------------------------------------------------------------*- mode: text -*-

#7 ------------------------------------------------------------

The semantics of recovery are not clear. Should it recover the exact parameters
given to the original run? If so, then moving to a new execdir will mess up
things. Should it allow changing parameters after recovery (that is, what to do
if it finds a new scenario file with different values or it is passed
additional command-line parameters?).

One possible behavior could be: Recover everything as given originally; if new
settings are given, either by a configuration file or command-line, override
them; for settings that are still set to default values in the original,
recompute the default (because overriden settings may influence the default of
other settings). Report everything that is restored and overriden.

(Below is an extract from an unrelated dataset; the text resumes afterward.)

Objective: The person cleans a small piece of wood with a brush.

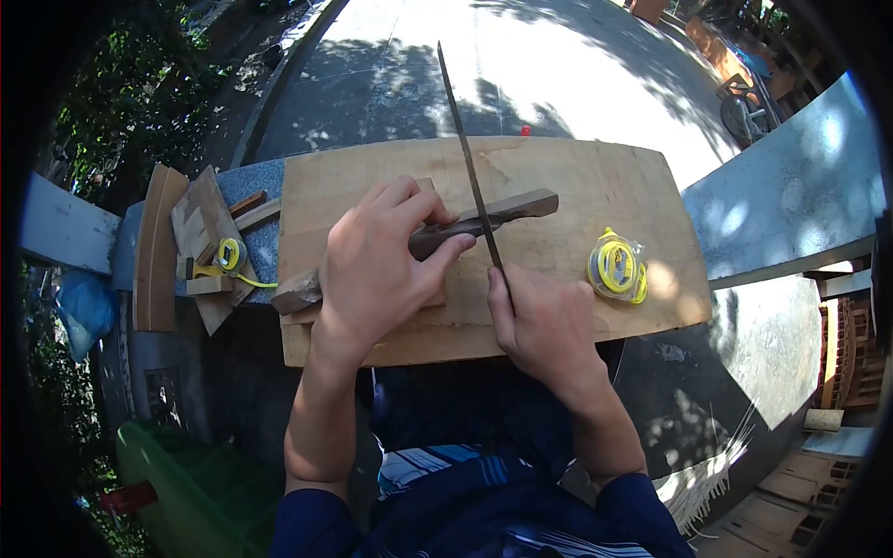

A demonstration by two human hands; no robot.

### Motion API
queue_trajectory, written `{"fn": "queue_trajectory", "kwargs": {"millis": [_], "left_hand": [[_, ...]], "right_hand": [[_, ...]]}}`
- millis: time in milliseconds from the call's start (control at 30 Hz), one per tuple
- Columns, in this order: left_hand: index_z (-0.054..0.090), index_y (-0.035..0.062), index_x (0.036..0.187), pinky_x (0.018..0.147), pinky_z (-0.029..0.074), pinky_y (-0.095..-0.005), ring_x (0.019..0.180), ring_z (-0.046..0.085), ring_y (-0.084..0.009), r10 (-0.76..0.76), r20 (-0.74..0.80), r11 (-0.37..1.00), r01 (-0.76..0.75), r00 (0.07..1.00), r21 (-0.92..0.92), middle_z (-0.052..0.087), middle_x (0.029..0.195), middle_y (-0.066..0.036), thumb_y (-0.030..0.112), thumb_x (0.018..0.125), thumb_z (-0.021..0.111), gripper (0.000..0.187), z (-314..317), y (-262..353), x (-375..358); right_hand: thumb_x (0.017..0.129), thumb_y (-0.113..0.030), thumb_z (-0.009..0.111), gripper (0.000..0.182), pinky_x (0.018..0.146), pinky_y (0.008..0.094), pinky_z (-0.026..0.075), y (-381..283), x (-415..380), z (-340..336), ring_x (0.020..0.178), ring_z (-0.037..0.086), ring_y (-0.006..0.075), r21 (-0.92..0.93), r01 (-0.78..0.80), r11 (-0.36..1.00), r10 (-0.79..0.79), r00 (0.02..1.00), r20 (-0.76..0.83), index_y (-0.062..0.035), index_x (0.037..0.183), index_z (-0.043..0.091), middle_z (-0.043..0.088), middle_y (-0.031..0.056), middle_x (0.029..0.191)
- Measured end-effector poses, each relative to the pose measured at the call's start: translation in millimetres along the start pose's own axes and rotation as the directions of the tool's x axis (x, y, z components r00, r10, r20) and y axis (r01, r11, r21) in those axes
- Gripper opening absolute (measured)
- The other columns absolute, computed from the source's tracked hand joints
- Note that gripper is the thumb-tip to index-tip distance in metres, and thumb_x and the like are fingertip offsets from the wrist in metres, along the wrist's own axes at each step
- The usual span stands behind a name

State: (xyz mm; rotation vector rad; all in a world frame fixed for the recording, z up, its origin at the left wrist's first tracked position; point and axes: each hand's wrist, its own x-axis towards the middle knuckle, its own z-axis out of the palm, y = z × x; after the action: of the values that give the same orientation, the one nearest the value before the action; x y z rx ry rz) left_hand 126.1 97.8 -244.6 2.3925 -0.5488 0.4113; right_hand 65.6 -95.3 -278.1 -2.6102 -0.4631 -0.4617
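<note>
Closest to you, your right hand (544, 321) is wrapped around the near end of a long dark tool (462, 130), apparently a file, with the thumb laid along it. Just beyond and to the left, your left hand (386, 246) pinches a carved wooden piece (526, 205) between thumb and fingers, pressing it down over the wide board (642, 186). The piece slants up to the right, its far end jutting past your fingers, and the tool crosses it at the carved dip, seemingly touching.

The step in hand looks like filing that dip. The next stroke calls for a firm left pinch, thumb kept clear of the edge, and an even push from the right.

To the right of your right hand sits a wrapped yellow tape measure (614, 265); well off to the left, another yellow tape (231, 253) rests among wood offcuts (158, 242).
</note>
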Motion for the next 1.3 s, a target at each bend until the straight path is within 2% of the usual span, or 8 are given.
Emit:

This means recovery should happen much earlier, before reading
command-line/scenario file.


#6 ------------------------------------------------------------

Sometimes system2 does not say what exactly failed or what command was
run when something failed, it just prints: "error in running command".
Can we provide more details?


#2 ------------------------------------------------------------

A parameter like:

a "" c (0, 5, 10, 20)

and a condition like a > 10 will return TRUE when a is 5, because a
is actually "5" so the comparison is lexicographic. How to solve this?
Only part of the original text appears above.